# QuestDB Storage Engine

The QuestDB Storage Engine uses a column-oriented design to ensure high I/O performance and low latency.

## Storage engine

The QuestDB Storage Engine implements a row-based write path for maximum ingestion throughput and a column-based
read path for maximum query performance. Table storage can be configured to use the QuestDB native binary format or
to combine the QuestDB binary format for recent data with Parquet for older partitions. We refer to this model as a
three-tier storage model.

### Tier One: Parallel Write-Ahead Log

- **Two-phase writes**: All changes to data are recorded in a Write-Ahead Log (WAL) before they
are written to the database files. This means that in case of a system crash or power failure, the database can recover to a consistent state by replaying the log entries.

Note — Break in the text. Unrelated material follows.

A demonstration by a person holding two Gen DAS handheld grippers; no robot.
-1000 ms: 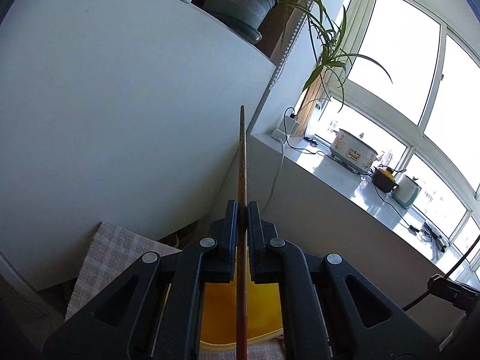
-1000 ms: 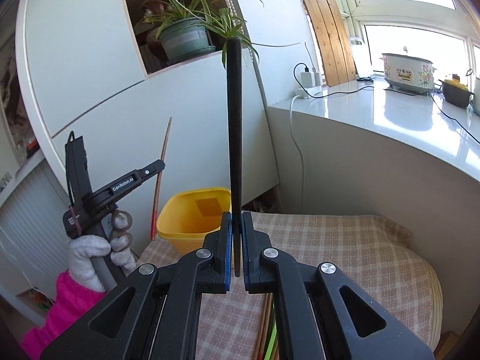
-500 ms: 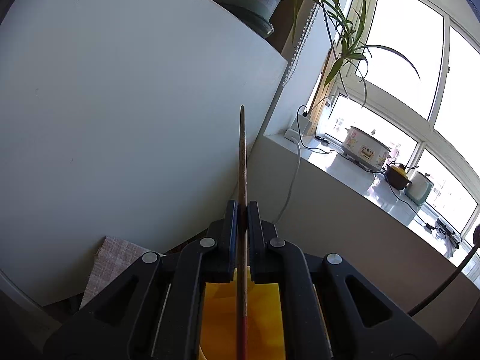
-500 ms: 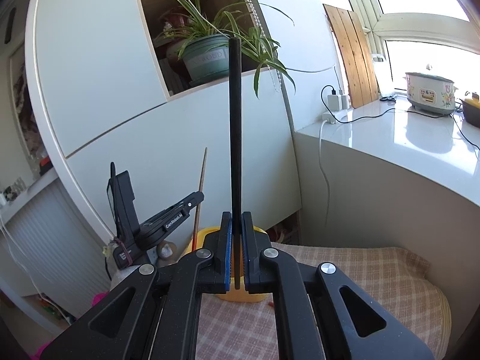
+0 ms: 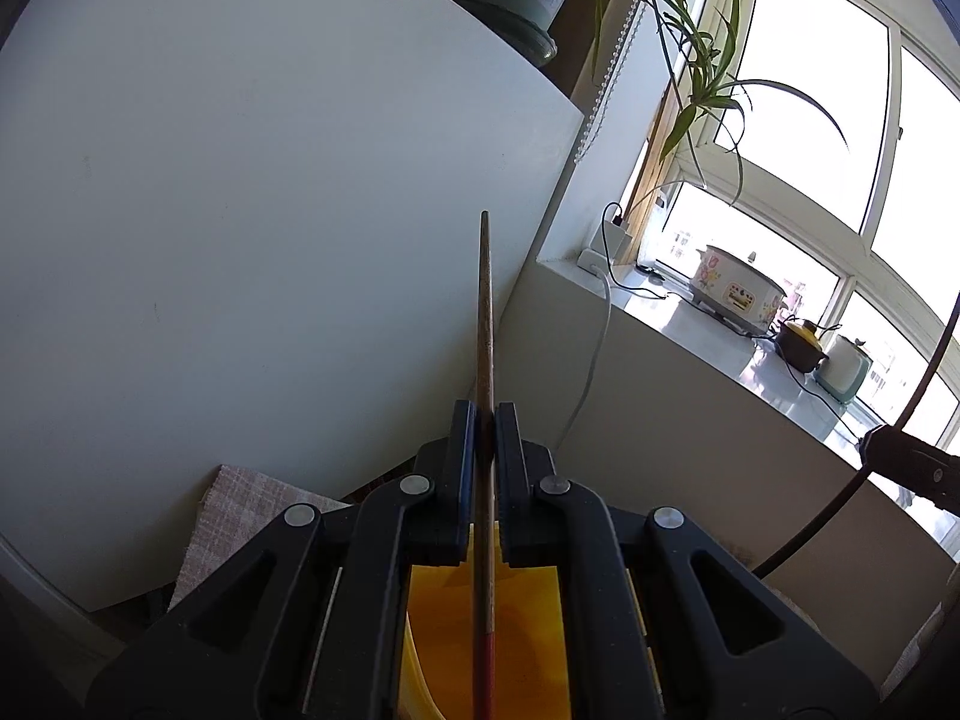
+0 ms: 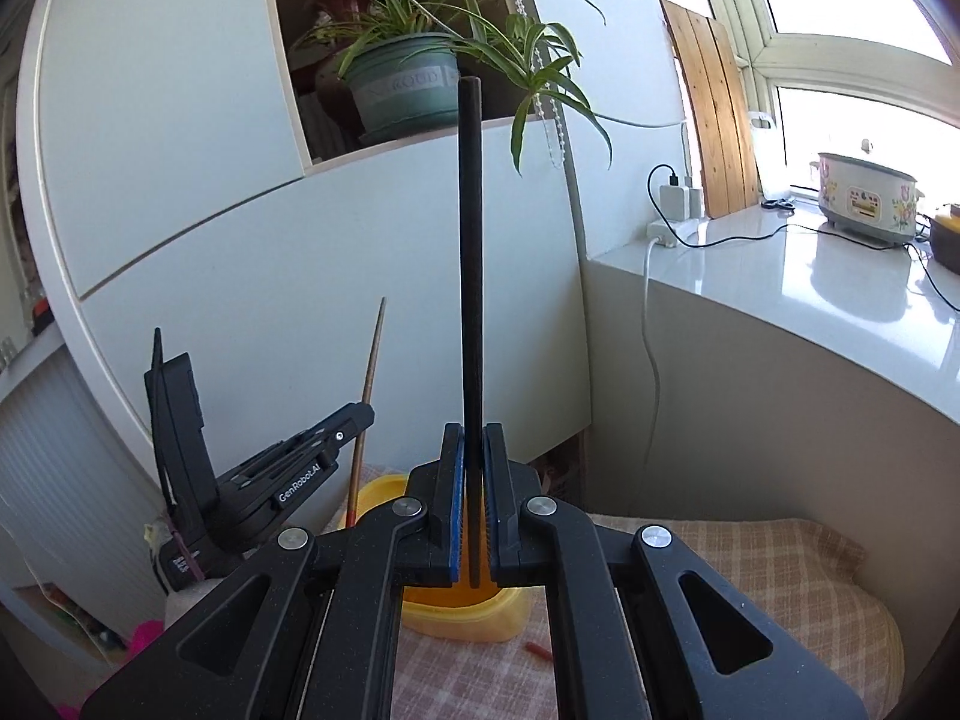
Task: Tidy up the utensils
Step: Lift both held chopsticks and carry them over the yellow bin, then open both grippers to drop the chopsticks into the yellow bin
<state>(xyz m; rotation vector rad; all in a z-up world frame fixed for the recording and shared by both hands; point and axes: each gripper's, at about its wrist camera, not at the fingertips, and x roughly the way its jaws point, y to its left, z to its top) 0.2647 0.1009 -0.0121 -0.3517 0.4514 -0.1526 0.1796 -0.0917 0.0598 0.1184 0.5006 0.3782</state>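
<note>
Sunlit counter and white cupboard are filling your left view, where your left gripper [image 5: 486,420] is pinching a brown chopstick [image 5: 485,312] upright over the yellow bin [image 5: 480,630]. Rightward, your right gripper [image 6: 473,456] is clamping a black chopstick [image 6: 470,252] above that bin [image 6: 462,618]; next, probably lower and release both.

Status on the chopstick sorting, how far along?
Done: nothing visibly inside the yellow container yet. In hand: left gripper clamps a wooden chopstick over it; right gripper clamps a black chopstick. Left: dropping both in, plus a red item on the checked cloth.
</note>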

- **Commit and write separation**: By decoupling the transaction commit from the disk write process,
a WAL improves the performance of write-intensive workloads, as it allows sequential disk writes,
which are generally faster than random ones.

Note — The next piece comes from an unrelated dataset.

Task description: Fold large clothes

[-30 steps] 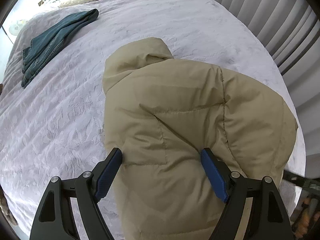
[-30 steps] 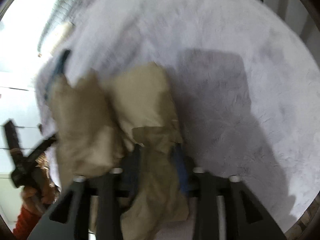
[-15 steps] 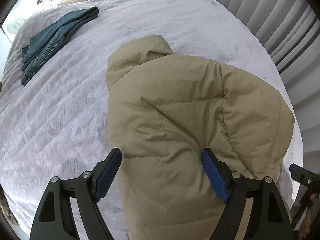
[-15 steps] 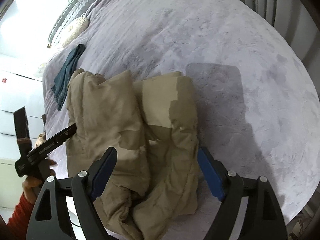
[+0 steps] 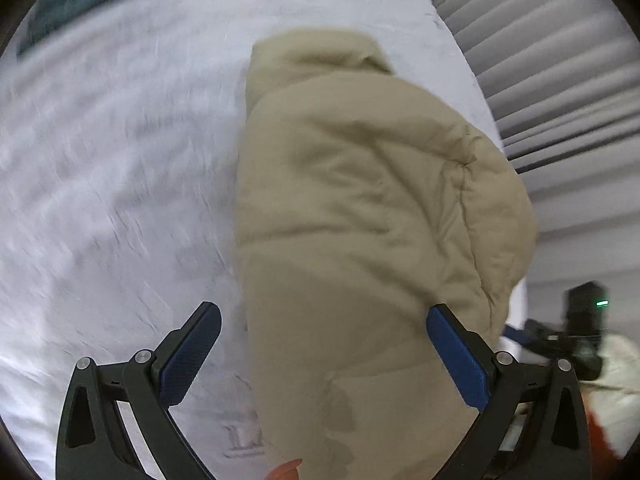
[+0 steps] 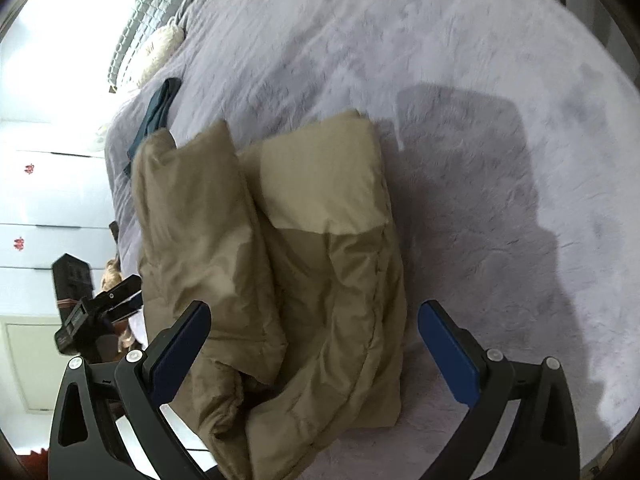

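jacket [image 5: 360,216], tan and puffy, lies folded into a long bundle on the lavender bedspread [image 5: 120,180], running from the near edge toward the far side, close to the bed's right edge in the left wrist view. the left gripper [image 5: 324,320] hangs over its near end with jaws spread wide, holding nothing; its right blue pad sits above the fabric, its left pad above bare bedspread. from the right wrist view the jacket [image 6: 272,264] shows as two padded rolls side by side, with a cuffed sleeve end [image 6: 226,396] poking out at the near side. the right gripper [image 6: 314,316] is likewise wide open and empty above the bundle's near end, and a dark shadow falls on the bedspread [image 6: 480,100] just right of the jacket. a dark teal garment [image 6: 154,116] lies well beyond the jacket on the far left, and farther still a cream pillow [image 6: 162,50] rests against a quilted grey headboard [image 6: 156,4]. grey pleated curtains [image 5: 552,64] hang just past the bed's right edge. this frame is blurred by motion.
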Demonstrator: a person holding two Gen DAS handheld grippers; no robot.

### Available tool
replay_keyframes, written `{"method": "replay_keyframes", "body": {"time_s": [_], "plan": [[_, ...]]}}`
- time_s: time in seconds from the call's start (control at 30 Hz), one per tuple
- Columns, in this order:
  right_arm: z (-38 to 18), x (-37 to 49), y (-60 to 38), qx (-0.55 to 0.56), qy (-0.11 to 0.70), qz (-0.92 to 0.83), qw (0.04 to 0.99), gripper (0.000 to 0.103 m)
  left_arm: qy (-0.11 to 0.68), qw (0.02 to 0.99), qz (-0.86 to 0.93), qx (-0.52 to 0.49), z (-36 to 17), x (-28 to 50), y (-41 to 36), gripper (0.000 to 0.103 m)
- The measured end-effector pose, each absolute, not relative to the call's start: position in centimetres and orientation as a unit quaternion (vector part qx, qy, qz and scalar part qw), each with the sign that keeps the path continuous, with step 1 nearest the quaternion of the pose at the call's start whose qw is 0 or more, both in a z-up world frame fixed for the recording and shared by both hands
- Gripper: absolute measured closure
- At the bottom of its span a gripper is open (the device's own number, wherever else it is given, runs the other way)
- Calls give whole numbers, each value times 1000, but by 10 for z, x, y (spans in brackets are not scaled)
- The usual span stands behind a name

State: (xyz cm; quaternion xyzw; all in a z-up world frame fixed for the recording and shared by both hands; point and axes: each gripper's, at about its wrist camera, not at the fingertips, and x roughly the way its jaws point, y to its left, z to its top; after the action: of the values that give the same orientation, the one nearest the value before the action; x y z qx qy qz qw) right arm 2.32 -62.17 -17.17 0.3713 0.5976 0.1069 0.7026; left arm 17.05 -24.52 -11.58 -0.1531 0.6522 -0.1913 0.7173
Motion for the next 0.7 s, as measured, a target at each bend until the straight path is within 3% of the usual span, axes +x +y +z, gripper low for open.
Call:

- **Per-table WAL**: WAL files are separated per table, and also per active connection, allowing for
concurrent data ingestion, modifications, and schema changes without locking the entire table.

- **WAL consistency**: QuestDB implements a component called "Sequencer," which ensures that data
appears consistent to all readers, even during ongoing write operations.

### Tier Two: QuestDB Binary Table Storage

Changes in the parallel WAL files are stored in columnar binary format by the TableWriter. The TableWriter
also handles and resolves out-of-order data writes and enables deduplication. Column files use an append model.

The active (most recent) partition for each table is always stored in this storage tier for minimum query latency and
to optimize writes in the event of out-of-order data or when updating sampling intervals in materialized views.

### Tier Three: Parquet, Locally or in an Object Store

Older partitions (any partition other than the most recent one) can be converted to
[Parquet](/docs/query/export-parquet) for both interoperability and compression ratio.

Partitions in Parquet format remain fully available for queries. Users don't need to know whether a partition is in QuestDB
binary format or Parquet format. All the data types available in QuestDB can be converted to Parquet.

When using QuestDB Enterprise, tables can be configured to convert to Parquet automatically using
[storage policies](/docs/concepts/storage-policy/). This can help reduce local disk usage
while keeping historical data fully available for queries. Support for automatic upload
of Parquet files to object storage will be added in a future release.

<ThreeTierChart />

### Data Deduplication

When enabled, [data deduplication](https://questdb.com/docs/concepts/deduplication/) works on all the data inserted into
the table and replaces matching rows with the new versions. Only new rows that do not match existing data will be inserted.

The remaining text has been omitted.